_Task_
Search the data below, and report every line in which "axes" occurs.

_Data extract_
********************

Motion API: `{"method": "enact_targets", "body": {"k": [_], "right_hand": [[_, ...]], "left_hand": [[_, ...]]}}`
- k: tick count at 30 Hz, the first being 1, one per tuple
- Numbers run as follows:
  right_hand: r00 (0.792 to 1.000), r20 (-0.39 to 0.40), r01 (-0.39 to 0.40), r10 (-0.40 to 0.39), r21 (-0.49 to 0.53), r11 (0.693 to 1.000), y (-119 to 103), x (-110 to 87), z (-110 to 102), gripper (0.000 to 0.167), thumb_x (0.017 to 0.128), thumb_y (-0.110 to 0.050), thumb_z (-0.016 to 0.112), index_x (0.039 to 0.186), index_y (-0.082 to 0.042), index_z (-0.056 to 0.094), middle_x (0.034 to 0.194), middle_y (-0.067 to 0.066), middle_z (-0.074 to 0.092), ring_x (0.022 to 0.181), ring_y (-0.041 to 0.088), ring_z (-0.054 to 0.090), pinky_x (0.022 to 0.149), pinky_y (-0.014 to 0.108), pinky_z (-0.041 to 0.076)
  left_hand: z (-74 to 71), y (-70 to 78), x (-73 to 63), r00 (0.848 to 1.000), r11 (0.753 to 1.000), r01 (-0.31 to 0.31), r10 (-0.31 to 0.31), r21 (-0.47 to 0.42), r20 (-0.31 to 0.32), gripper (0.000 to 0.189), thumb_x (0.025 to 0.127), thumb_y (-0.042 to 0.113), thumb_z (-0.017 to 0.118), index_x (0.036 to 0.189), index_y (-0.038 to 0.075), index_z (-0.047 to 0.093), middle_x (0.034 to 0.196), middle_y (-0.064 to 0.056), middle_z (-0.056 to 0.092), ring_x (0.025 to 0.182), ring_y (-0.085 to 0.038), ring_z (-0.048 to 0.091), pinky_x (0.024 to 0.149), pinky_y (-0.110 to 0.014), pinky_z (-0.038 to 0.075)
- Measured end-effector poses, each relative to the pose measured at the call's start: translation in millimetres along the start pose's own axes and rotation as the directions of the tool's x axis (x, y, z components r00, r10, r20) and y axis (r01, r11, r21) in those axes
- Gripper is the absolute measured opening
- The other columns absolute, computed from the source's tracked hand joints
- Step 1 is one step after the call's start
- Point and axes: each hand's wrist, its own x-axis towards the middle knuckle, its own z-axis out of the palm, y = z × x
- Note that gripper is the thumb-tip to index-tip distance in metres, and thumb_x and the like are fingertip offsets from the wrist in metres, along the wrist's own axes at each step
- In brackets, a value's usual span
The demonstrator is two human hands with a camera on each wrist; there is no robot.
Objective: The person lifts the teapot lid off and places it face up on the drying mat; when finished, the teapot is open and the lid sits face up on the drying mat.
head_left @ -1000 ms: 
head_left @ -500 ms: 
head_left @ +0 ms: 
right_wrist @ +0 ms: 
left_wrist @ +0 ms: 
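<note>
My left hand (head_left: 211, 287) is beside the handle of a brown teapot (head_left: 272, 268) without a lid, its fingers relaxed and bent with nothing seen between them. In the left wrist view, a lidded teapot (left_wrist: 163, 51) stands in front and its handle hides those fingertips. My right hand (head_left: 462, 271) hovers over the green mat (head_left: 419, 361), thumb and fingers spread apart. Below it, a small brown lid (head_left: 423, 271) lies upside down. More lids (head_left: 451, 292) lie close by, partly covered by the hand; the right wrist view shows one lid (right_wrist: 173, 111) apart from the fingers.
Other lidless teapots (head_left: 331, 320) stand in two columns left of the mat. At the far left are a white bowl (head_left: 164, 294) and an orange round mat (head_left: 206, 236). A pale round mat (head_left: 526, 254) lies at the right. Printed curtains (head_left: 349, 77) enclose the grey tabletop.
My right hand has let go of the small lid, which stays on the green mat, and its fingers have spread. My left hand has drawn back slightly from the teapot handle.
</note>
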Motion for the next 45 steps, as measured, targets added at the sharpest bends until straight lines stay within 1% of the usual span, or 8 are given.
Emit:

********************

_Answer space_
- Measured end-effector poses, each relative to the pose measured at the call's start: translation in millimetres along the start pose's own axes and rotation as the directions of the tool's x axis (x, y, z components r00, r10, r20) and y axis (r01, r11, r21) in those axes
- Point and axes: each hand's wrist, its own x-axis towards the middle knuckle, its own z-axis out of the palm, y = z × x
- Note that gripper is the thumb-tip to index-tip distance in metres, and thumb_x and the like are fingertip offsets from the wrist in metres, along the wrist's own axes at each step

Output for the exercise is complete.